Kredibilitas Sertifikasi Hutan Lestari FSC Harus Ditingkatkan

Kredibilitas lembaga sertifikasi seperti FSC dipertaruhkan apabila menerima mentah-mentah hasil investigasi LSM. Foto: FSC
Kredibilitas lembaga sertifikasi seperti FSC dipertaruhkan apabila menerima mentah-mentah hasil investigasi LSM. Foto: FSC

TROPIS.CO, JAKARTA – Kampanye negatif lembaga swadaya masyarakat (LSM) lingkungan terhadap sektor kehutanan Indonesia akan merugikan kepentingan ekonomi nasional.

Tekanan LSM dilakukan dengan cara menuntut organisasi pengelolaan hutan lestari seperti Forest Stewardship Council (FSC) untuk menghapus keanggotaan perusahaan kayu asal Indonesia.

Berkaitan dengan sertifikasi produk hutan di Indonesia, Pengamat Kehutanan Dr.
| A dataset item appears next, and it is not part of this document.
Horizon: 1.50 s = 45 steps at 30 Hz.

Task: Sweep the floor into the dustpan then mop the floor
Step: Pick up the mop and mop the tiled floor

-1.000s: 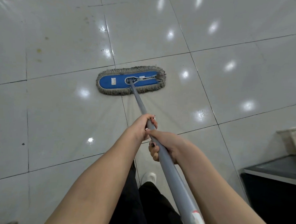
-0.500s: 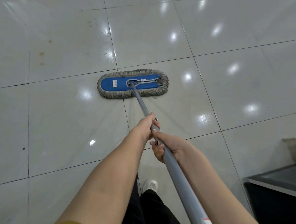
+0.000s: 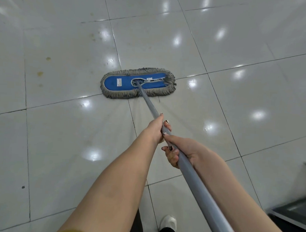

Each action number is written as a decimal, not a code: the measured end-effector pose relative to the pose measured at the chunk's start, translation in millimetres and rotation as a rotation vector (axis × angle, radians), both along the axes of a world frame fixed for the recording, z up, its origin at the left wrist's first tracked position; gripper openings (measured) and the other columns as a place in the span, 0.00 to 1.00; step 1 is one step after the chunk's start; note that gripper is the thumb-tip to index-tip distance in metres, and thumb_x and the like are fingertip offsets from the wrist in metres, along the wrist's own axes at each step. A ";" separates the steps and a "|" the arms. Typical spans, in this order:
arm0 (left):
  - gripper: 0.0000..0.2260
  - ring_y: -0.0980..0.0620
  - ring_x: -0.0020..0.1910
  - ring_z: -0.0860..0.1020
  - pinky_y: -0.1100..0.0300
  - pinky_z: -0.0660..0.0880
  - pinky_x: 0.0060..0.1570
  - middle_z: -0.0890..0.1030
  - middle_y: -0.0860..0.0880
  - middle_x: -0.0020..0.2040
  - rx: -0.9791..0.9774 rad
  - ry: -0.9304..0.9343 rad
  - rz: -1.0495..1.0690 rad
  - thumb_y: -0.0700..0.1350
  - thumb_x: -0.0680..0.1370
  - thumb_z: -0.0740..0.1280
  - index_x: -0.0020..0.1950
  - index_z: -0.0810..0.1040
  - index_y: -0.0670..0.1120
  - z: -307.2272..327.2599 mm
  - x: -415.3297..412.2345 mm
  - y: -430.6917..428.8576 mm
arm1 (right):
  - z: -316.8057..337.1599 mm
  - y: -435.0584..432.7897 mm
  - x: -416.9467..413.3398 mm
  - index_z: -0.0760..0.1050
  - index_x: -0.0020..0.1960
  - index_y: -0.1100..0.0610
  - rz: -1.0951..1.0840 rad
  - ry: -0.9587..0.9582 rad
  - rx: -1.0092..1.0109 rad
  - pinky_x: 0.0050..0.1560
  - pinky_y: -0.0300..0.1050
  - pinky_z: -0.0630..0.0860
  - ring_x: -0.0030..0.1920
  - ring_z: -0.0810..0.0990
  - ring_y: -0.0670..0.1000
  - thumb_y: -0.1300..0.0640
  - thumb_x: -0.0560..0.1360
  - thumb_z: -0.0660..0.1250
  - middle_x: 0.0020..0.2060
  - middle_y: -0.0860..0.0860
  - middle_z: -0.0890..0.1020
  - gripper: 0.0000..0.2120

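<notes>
Mop head (image 3: 138,84) is laid flat on the tiled floor (image 3: 58,146) at frame centre. The handle (image 3: 195,178) is clasped by the left grip (image 3: 156,130) and right grip (image 3: 180,151), fingers wrapped round it. Risk: the stains (image 3: 43,65) at upper left could be smeared rather than lifted, or missed.

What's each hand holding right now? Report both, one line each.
Left hand: gripping the mop handle, nearer the mop head.
Right hand: gripping the same handle, directly behind the other hand.
</notes>
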State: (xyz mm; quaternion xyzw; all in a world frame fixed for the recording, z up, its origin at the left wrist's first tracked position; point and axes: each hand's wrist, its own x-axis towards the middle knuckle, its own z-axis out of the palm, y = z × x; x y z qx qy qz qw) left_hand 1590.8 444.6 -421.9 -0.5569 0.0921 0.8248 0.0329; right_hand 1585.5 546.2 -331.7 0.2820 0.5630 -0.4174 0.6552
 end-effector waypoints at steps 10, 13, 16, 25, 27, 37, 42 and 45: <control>0.13 0.60 0.13 0.65 0.73 0.63 0.15 0.66 0.49 0.31 -0.056 0.036 0.059 0.44 0.80 0.64 0.37 0.65 0.43 -7.5 -40.8 -113.0 | -8.5 -124.1 -38.6 0.64 0.37 0.57 0.116 0.069 0.053 0.15 0.29 0.62 0.12 0.64 0.43 0.44 0.77 0.63 0.16 0.50 0.68 0.20; 0.14 0.60 0.12 0.65 0.74 0.62 0.14 0.65 0.49 0.31 -0.032 0.042 0.090 0.41 0.81 0.61 0.36 0.64 0.43 -7.9 -36.3 -115.5 | -6.8 -128.2 -32.2 0.64 0.36 0.57 0.130 0.094 0.075 0.15 0.29 0.62 0.13 0.64 0.44 0.42 0.77 0.63 0.19 0.50 0.68 0.22; 0.14 0.60 0.11 0.64 0.74 0.61 0.14 0.65 0.49 0.31 -0.028 0.041 0.099 0.42 0.81 0.61 0.36 0.64 0.43 -4.5 -25.5 -108.4 | -3.3 -121.1 -20.3 0.64 0.36 0.57 0.136 0.114 0.059 0.16 0.30 0.63 0.13 0.64 0.44 0.42 0.77 0.62 0.24 0.50 0.67 0.21; 0.13 0.60 0.12 0.65 0.73 0.63 0.15 0.67 0.49 0.31 -0.082 0.008 0.093 0.41 0.80 0.62 0.37 0.65 0.42 8.8 43.0 -35.7 | 11.7 -43.4 41.1 0.65 0.36 0.58 0.200 0.105 0.018 0.16 0.30 0.65 0.13 0.65 0.44 0.46 0.76 0.67 0.19 0.50 0.69 0.19; 0.14 0.60 0.12 0.65 0.73 0.63 0.15 0.67 0.49 0.31 -0.085 0.010 0.109 0.42 0.81 0.62 0.36 0.65 0.42 9.6 66.2 -13.0 | 12.3 -19.6 63.3 0.65 0.37 0.58 0.222 0.099 0.009 0.16 0.30 0.65 0.13 0.65 0.44 0.47 0.76 0.67 0.18 0.50 0.69 0.19; 0.15 0.60 0.12 0.64 0.73 0.62 0.15 0.67 0.50 0.27 -0.103 -0.026 0.137 0.42 0.81 0.61 0.35 0.64 0.43 24.9 194.6 98.8 | 23.1 90.0 175.5 0.66 0.36 0.58 0.337 0.033 0.034 0.17 0.32 0.67 0.15 0.66 0.45 0.48 0.75 0.68 0.19 0.51 0.71 0.18; 0.14 0.60 0.12 0.64 0.72 0.62 0.15 0.65 0.50 0.31 -0.117 -0.018 0.139 0.41 0.81 0.60 0.35 0.64 0.43 35.1 248.1 118.4 | 33.4 107.9 228.1 0.66 0.37 0.58 0.345 0.040 0.023 0.17 0.32 0.66 0.15 0.66 0.44 0.50 0.75 0.67 0.19 0.50 0.70 0.16; 0.14 0.61 0.12 0.64 0.72 0.63 0.15 0.65 0.50 0.31 -0.099 -0.005 0.132 0.41 0.81 0.61 0.35 0.64 0.43 36.0 286.5 127.3 | 37.5 117.3 269.4 0.66 0.38 0.58 0.328 0.031 0.016 0.17 0.31 0.66 0.15 0.66 0.44 0.49 0.76 0.66 0.19 0.50 0.71 0.16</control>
Petrus Gunarso menjelaskan bahwa lembaga sertifikasi kayu seperti FSC ataupun PEFC memang dibentuk untuk memenuhi tuntutan pembeli di luar negeri.

Masing-masing membuat standar dan skema sertifikasi yang berbeda-beda.

Di dalam negeri juga ada sertifikasi serupa seperti Lembaga Ekolabel Indonesia dan SVLK (Sistem Verifikasi Legalitas Kayu).

Di pasar internasional, dikatakan Petrus Gunarso, perusahaaan kayu dari negara berkembang seperti Indonesia diminta untuk memenuhi standar negara pembeli seperti Eropa.

Itu sebabnya, berdirilah lembaga seperti FSC yang menerbitkan logo dagang produk kayu.

“Masalahnya adalah pelaku bisnis di negara berkembang.”

“Malahan dibuat ruwet karena harus memenuhi  kriteria sustainability yang berbeda di antara lembaga sertifikasi kayu.”

“Jadi, belum ada kriteria yang dibuat untuk standar internasional misalkan melalui ISO,” jelas Petrus di Jakarta, Senin (26/7/2021).

Petrus mengingatkan bahwa sertifikasi ini bagian dari strategi dagang.

Perusahaan kayu diminta punya sertifikasi oleh pembeli di luar negeri meski sifatnya sukarela, tapi kalau tidak punya sertifikatnya berakibat kesulitan masuk pasar ekspor.

Tak heran, beberapa lembaga sertifikasi hutan melibatkan jejaring LSM baik internasional dan lokal supaya perusahaan mempunyai sertifikat hutan lestari.